People’s Party Sebastian Kurz would become Europe’s youngest leader if he can form a government.
Austria’s People’s Party is projected to finish first in Sunday’s parliamentary election, cementing the nation’s rightward shift and paving the way for 31-year-old Sebastian Kurz to become chancellor and Europe’s youngest leader.
Kurz, who Austria’s foreign minister, claimed victory after projections gave his right-leaning party a comfortable lead with more than 90% of the ballots counted.
Ballot projection’s show Kurz’s party receiving 31.4% of the vote, a gain of more than 7 percentage points from the 2013 election, according to the Associated Press.

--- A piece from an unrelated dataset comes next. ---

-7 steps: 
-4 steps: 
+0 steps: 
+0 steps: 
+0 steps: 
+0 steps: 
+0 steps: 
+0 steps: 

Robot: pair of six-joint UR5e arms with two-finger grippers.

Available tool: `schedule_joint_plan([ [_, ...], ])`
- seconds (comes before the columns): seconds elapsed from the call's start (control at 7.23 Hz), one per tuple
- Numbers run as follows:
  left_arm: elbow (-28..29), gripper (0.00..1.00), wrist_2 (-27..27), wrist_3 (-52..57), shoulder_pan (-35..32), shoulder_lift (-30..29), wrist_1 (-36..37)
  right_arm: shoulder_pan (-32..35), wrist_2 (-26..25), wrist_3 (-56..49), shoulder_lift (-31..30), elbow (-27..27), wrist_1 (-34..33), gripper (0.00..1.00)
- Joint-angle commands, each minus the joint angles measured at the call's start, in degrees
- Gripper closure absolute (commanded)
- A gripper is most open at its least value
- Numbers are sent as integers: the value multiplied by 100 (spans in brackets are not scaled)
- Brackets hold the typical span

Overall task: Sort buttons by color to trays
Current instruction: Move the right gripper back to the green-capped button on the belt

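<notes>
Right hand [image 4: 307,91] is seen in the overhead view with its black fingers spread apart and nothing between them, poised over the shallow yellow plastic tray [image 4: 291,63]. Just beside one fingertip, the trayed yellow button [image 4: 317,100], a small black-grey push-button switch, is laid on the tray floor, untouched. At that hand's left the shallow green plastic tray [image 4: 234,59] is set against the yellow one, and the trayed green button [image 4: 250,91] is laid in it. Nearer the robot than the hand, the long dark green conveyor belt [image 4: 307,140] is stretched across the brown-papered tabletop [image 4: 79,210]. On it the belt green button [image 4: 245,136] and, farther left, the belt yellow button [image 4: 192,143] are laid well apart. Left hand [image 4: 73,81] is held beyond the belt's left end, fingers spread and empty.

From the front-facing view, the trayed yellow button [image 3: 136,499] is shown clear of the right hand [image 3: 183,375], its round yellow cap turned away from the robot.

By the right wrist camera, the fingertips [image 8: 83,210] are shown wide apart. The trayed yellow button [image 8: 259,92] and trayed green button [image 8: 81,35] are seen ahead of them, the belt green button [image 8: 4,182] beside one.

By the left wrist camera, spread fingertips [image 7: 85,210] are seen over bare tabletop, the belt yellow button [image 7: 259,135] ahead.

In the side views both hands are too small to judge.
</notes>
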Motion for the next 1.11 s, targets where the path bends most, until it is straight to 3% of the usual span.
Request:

The centrist-left Social Democrats were projected to win 26.61%, and the far-right, euro-skeptic Freedom Party with 26.5% of the vote.
Austria is now governed by a Social Democratic-People’s Party coalition.
Final results will not be available until mid-week after absentee ballots are counted, but if the projections hold, Austria could see a ruling coalition between the People’s and Freedom parties.
Kurz’s People’s Party and the Freedom Party, led by Heinz-Christian Strache, focused their campaigns on concerns about immigration and Islam. The Social Democrats, the party in power led by Chancellor Christian Kern, centered their pitch to voters on ameliorating social inequality.
Kurz would becomes the EU’s youngest leader, and perhaps, the world’s youngest leader; France’s Emmanuel Macron is 39, and North Korea’s Kim Jong Un is believed to be 33.
The win for the conservative People’s Party and a strong finish for the Freedom Party, comes amid growing concerns about the 90,000 migrants — mostly Syrian Muslims — who have arrived in Austria since 2015.
„It is my assignment to change this country,“ said Kurz, who declared victory Sunday evening. „I will establish a new style in our country.“
The flood of migrants stoked fears among some Austrians that the country’s traditional Western and Christian culture was under attack and helped catapult both the People’s Party and the Freedom Party.
Kurz became Austria’s foreign minister in December and was elevated to head his party in May. He is credited with transforming the People’s Party, which has been the center-right party of post-war Austrian politics for more than 70 years, with a sharper nationalistic and anti-migrant message.
. Although the People’s Party had been part of Austria’s political establishment for decades, it managed to tack farther right with Kurz and appeal to an electorate that has grown concerned about the influx of immigrants. Kurz called for curbing welfare programs for new arrivals, threw his support behind banning Muslim women from wearing a face veil in public and required immigrants to learn German.
Kurz, a telegenic politician who drew big crowds at his public appearances, helped differentiate the People’s Party in style and rhetoric from the Freedom Party, which has embraced xenophobic comments about migrants and Muslims.
The Freedom Party was founded more than 60 years ago by former Nazis and has attracted the neo-Nazi fringe. The People’s Party, in contrast, used more measured language to make its case for cracking down on illegal immigration and concerns about radical Islam.
The Freedom Party shocked the country, and Europe, last year when its presidential candidate, Norbert Hofer, narrowly lost a bid for the Austrian presidency.
Hofer, during his campaign, promoted gun ownership as a way to keep Austrians safe during the refugee crisis. He also refused to sign a proposed European trade agreement with the United States, saying it would compromise Austrian sovereignty. He was known to wear a blue cornflower, a symbol of unity among German-speaking nations harkening back to Nazi Germany’s annexation of Austria before World War II.
Taking up his party’s anti-establishment message for this election, Freedom Party leader Strache opened his final campaign speech in Vienna with a provocative slap at the Social Democrats: “We don’t want morons in our government!”
If Kurz brings the Freedom Party into a ruling coalition in the 183-member council, parliament’s dominant lower chamber, it would relegate Chancellor Kern and his Social Democrats into opposition for five years.